Most so called “shitcoins” get started by a person who thinks “I can fix Bitcoin”. Usually, these people act out of pure hybris and very little understanding. They create a new coin instead of developing on Bitcoin because they do not understand the compromises deliberately taken by Satoshi and the early core devs and think they can do better. What, however, when the “I Can Fix Bitcoin Syndrome” befalls an actual Bitcoin core dev?
The block size wars are a prime example. The most prominent dev saw himself as the heir of Satoshi and assumed that this meant he could dictate Bitcoin’s course. Had he prevailed, then—without hyperbole—the Bitcoin experiment would have failed. Luckily, the vigilant cyber hornets swarmed out and prevented the big blockers from succeeding.
Even if one battle is won, the war is never over. New BIPs are constantly being proposed. Some look promising, some lunatic, but whatever is suggested, whoever suggests it, the duty of toxic maximalists is to scrutinize every proposal and fight most of them.
The point that is so hard to understand about Bitcoin is that it is already very close to a theoretical maximum. Every ledger has a trilemma that cannot be solved, but only compromised on. You must decide if you want to have security, decentralization, or scalability. You can only ever maximize two.
Envision it like building a character in a video game. Every one of the three skills can have a maximum of 21 points allocated, and you can allocate a total of 42 points.
Satoshi Nakamoto chose to give 21 to Security and 21 to Decentralization. Thus, necessarily having awful scalability.
This is a feature, not a bug. Thanks to second layer concepts like Lightning, Liquid, Fedimint and co. Bitcoin can have its cake and eat it too. The main layer has maximum security and decentralization, which are necessary to make it an accurate, reliable money.
The layers built on top can (within certain constraints) reshuffle the points, while not compromising on the layer 1.
Lightning, for example, sacrifices decentralization to enable scalability, while still retaining most of the security, especially the security to not inflate the money supply, which is the No. 1 key issue a money needs to have.
So, whenever someone proposes a new update to Bitcoin’s main layer, you need to ask yourself:
Does it change the tradeoffs?
If it does change the security or decentralization of L1, it must be vehemently rejected.
Even if it doesn’t change the tradeoffs, the next question is:
Is it needed to scale layer 2 to 8 billion users?
On this question, my opinion is that since the taproot update, it has to always be answered “NO”. We have all the necessary tools to scale to 8 billion or even more users. Sure, it may not be convenient for the L2 devs, but out of constraint arises creativity. In the long run, creative workarounds to given constraints often yield better results than working with a blank slate.
Yes, I know it’s tempting to “just have this little update to L1”. But every update is a gigantic risk because it brings with it untold new bug and attack vector risks.
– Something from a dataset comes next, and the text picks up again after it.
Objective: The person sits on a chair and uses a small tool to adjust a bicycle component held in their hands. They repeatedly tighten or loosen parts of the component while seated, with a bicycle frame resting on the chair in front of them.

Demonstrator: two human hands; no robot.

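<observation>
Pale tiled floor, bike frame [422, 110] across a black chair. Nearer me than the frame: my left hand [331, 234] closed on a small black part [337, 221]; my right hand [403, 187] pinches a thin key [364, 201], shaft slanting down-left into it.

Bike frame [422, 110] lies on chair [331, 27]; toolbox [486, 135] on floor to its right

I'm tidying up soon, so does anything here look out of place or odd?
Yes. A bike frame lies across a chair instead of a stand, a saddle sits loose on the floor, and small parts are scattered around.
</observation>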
Thus, at this point, L1 should be only touched if a bug is discovered, or if the update is necessary to defend against an attack.
If we accept any major changes or new features on L1, they need extraordinary proof of both the necessity and safety. I am currently not aware of a single proposal that meets these criteria.
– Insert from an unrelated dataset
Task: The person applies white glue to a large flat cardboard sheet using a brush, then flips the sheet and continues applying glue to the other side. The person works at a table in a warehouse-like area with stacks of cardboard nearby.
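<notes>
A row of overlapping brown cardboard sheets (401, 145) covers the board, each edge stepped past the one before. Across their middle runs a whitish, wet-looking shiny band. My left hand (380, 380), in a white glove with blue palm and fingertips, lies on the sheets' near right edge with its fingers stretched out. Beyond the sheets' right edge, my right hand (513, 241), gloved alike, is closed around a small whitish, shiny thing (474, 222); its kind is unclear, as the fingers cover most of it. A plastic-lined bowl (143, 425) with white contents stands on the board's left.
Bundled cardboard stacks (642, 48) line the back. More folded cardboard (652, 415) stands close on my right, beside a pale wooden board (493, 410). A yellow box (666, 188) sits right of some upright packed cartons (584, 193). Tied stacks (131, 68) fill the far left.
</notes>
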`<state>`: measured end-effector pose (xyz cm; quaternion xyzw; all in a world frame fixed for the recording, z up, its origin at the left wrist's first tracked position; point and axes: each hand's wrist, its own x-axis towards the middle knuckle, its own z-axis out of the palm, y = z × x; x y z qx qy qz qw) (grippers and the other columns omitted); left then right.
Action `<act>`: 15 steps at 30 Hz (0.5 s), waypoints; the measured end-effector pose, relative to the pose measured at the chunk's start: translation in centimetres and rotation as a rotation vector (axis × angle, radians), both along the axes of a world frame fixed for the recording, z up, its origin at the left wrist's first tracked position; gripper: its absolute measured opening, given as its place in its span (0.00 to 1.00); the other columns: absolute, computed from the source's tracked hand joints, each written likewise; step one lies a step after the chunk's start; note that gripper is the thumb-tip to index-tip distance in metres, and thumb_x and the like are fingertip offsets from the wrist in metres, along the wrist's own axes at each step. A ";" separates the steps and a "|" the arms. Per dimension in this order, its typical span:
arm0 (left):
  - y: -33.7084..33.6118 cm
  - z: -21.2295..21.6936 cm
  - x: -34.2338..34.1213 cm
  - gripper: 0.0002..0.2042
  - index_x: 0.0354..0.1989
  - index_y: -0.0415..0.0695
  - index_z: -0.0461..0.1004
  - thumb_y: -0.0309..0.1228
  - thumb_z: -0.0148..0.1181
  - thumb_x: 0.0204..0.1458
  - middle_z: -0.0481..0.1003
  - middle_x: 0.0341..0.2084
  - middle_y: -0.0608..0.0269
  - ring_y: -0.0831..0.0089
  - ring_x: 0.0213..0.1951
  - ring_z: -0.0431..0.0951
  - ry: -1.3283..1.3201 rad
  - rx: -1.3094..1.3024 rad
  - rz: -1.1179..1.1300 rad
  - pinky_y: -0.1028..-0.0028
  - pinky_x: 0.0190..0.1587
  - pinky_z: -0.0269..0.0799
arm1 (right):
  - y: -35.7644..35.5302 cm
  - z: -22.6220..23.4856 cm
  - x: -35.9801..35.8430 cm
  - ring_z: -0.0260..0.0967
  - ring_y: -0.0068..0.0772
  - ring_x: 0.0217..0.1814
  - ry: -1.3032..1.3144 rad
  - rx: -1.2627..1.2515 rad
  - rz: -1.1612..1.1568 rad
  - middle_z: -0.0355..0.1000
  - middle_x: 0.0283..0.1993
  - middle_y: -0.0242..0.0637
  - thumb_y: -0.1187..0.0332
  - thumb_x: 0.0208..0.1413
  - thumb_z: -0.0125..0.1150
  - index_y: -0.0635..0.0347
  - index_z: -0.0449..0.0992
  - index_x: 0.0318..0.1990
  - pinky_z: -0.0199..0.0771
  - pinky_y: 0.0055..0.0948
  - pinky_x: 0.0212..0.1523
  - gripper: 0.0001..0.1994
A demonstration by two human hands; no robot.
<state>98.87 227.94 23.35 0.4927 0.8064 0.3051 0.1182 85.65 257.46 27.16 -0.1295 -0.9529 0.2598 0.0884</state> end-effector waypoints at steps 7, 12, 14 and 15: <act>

If all the node runners, stick to this principle, stay vigilant and aggressive, then we have a chance of turning Bitcoin into a real-world Sword of Gryffindor.
For those who are not Harry Potter fans, the Sword is Goblin-made, which gives it the ability to repel everything that could damage it, yet still be absorbing things that strengthen it.
The key fact you need to understand for making this happen is this:
Bitcoin core devs are not our friends.
We may admire them, we may donate to them, but we must never consider them our allies.
The core devs are humans. And even worse, they are software developers. All developers love to tinker and improve code, add new features and remove old ones. So by profession, core devs are not really suitable to be working on Bitcoin. As strange as it may sound, Bitcoin is not an ordinary piece of software, and it should not be treated as one.
Now, since core devs, of course, are the only people who have the skills to fix bugs on bitcoin, we obviously need their work and should reward it. We must, nevertheless, be as critical of their work as a father who is judging the opposing player who just scored a point against his son.
Since we can never precisely know when and which core devs have succumbed to I Can Fix Bitcoin Syndrome, we need to assume they all have and mistrust every single line of code they write.